Brief |
Find every line of the records that has "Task" and return it.

Input data |
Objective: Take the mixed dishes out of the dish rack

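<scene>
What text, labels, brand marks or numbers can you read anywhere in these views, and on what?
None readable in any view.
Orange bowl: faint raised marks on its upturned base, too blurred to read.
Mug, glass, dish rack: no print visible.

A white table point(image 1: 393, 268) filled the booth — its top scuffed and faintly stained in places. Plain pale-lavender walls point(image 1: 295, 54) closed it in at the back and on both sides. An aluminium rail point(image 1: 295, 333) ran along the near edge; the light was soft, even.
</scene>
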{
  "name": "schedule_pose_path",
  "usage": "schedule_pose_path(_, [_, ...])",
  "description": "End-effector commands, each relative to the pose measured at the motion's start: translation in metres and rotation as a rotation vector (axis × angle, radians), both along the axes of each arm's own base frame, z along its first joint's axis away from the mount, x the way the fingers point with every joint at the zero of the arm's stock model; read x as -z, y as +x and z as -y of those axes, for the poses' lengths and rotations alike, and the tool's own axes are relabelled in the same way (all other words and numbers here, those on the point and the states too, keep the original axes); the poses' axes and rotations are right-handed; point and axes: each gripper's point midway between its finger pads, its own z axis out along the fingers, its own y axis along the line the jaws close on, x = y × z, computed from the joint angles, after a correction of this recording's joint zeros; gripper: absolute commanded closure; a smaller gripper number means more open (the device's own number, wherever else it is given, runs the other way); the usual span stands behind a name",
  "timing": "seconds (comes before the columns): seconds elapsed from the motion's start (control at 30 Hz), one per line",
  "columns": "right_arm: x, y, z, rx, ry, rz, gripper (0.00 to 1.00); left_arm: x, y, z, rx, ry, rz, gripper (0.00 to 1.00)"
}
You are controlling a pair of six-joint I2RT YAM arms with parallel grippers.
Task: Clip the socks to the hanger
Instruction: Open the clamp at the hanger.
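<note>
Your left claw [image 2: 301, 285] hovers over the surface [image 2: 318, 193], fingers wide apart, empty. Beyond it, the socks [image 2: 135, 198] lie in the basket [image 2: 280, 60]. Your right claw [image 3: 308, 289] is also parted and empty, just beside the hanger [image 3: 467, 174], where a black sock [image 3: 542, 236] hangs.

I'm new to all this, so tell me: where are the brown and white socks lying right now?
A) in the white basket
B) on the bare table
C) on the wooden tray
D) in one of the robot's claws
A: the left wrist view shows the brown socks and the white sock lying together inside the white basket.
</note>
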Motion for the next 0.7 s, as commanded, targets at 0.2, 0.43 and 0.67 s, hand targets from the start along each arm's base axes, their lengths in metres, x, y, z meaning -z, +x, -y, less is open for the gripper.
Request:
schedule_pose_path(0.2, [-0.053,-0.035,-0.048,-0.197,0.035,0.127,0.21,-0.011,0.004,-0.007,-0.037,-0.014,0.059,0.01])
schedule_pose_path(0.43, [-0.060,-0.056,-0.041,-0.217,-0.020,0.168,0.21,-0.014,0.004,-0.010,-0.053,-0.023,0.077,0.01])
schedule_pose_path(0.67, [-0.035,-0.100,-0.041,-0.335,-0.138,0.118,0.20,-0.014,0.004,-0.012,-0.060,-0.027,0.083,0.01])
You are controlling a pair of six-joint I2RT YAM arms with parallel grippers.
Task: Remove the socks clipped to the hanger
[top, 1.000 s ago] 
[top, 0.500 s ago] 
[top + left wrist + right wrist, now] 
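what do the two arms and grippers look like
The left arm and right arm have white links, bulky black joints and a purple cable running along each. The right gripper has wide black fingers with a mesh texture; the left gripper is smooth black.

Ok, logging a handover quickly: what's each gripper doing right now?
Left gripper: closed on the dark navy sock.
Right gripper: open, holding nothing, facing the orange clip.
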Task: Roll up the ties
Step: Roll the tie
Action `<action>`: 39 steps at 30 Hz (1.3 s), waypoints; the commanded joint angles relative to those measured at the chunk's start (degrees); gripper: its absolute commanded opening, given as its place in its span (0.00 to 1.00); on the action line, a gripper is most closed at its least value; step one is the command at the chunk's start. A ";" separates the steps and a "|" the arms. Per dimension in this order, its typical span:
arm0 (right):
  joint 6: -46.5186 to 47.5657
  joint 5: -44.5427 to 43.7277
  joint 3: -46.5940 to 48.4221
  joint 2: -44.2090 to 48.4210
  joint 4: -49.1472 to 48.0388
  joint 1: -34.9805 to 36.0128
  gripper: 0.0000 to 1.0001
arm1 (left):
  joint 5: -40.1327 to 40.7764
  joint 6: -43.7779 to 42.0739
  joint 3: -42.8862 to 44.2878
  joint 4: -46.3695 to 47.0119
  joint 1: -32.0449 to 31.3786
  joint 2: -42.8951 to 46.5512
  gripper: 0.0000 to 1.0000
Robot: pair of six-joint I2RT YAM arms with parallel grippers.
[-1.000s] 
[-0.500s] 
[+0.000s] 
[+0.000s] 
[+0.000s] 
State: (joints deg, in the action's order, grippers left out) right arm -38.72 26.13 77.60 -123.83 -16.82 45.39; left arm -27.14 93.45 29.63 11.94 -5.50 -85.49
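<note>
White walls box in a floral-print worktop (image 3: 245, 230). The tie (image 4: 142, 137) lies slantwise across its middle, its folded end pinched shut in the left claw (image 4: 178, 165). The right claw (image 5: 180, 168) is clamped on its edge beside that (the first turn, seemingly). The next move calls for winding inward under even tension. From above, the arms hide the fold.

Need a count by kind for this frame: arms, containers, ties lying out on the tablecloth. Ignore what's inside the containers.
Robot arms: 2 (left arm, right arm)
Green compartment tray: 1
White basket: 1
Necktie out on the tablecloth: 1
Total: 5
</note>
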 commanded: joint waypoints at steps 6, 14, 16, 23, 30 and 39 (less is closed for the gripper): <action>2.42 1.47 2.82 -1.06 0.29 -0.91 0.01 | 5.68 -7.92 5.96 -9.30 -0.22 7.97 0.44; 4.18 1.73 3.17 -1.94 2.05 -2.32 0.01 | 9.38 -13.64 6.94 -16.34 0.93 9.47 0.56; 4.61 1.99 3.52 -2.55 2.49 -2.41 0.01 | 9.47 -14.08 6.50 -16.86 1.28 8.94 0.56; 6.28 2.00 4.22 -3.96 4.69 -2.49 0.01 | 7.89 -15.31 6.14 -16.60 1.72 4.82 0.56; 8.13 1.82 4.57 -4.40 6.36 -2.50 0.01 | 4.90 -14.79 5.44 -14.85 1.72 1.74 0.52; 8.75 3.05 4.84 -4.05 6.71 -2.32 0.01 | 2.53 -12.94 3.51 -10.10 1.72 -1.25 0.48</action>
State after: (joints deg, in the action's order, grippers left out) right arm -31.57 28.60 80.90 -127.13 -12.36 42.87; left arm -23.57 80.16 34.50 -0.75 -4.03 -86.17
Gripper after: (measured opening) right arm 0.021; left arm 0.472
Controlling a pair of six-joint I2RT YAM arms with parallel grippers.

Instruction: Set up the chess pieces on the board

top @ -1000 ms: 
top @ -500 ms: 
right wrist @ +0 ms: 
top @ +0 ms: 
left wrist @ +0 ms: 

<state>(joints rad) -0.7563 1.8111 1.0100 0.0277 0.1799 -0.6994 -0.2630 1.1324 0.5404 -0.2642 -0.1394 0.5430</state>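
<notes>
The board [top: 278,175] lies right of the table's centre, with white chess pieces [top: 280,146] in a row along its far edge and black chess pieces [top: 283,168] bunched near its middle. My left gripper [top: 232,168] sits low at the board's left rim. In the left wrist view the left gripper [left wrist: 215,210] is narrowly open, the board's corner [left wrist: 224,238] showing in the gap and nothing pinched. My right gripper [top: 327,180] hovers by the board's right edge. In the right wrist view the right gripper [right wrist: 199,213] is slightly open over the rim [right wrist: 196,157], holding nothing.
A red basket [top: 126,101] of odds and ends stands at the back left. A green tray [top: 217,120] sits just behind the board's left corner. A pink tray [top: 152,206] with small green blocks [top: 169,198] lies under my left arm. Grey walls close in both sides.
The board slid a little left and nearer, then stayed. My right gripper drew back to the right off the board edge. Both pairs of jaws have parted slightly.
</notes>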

Answer to the problem |
Task: Clip the socks to the hanger
Task: Remove the socks clipped to the hanger
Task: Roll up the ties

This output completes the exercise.